ABOUT THIS TASK: Across the data below, count every line where the string "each" appears. Answer with the number alone.

[INFORMATION SHOWN Boundary: Start]

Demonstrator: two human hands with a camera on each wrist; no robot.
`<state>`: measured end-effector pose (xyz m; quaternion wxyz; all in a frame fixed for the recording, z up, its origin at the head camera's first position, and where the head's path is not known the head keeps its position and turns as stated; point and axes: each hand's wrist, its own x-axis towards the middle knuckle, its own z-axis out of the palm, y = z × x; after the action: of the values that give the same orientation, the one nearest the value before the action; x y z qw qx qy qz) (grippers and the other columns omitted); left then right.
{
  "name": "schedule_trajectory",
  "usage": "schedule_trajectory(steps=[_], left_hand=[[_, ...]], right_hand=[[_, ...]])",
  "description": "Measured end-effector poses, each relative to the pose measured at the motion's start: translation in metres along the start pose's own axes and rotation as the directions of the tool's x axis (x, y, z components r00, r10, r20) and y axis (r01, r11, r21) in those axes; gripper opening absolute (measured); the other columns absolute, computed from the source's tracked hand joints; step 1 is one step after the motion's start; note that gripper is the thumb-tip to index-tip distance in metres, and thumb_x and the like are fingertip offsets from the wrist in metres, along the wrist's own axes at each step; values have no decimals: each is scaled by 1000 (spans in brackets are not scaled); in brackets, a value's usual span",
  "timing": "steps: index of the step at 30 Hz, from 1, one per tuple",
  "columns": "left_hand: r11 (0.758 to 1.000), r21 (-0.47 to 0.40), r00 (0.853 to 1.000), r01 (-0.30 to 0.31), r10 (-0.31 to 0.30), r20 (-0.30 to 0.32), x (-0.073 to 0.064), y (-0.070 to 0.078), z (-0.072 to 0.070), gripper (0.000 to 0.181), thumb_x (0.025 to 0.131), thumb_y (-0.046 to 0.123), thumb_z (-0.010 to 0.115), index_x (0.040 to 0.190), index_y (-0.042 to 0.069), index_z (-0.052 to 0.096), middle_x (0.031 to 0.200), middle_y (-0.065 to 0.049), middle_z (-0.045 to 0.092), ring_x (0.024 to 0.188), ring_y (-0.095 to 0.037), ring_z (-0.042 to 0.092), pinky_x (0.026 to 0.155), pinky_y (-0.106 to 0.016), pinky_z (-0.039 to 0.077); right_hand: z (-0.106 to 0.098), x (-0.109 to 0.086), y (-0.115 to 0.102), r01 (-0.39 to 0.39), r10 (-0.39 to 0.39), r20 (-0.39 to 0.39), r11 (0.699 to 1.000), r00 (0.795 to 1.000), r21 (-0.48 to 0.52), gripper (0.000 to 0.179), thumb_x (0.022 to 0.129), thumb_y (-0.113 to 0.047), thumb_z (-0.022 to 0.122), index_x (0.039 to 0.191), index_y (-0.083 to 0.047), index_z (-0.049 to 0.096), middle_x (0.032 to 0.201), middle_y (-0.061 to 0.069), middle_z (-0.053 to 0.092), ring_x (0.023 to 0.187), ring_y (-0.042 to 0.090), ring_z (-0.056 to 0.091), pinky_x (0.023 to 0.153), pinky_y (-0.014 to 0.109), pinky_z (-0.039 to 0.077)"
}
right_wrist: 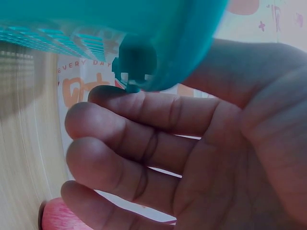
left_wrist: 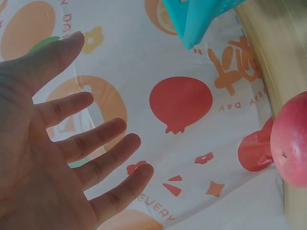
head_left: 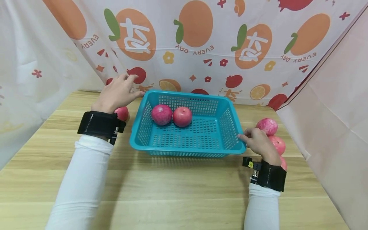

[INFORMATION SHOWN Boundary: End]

ANSWER TO THIS EXERCISE: 3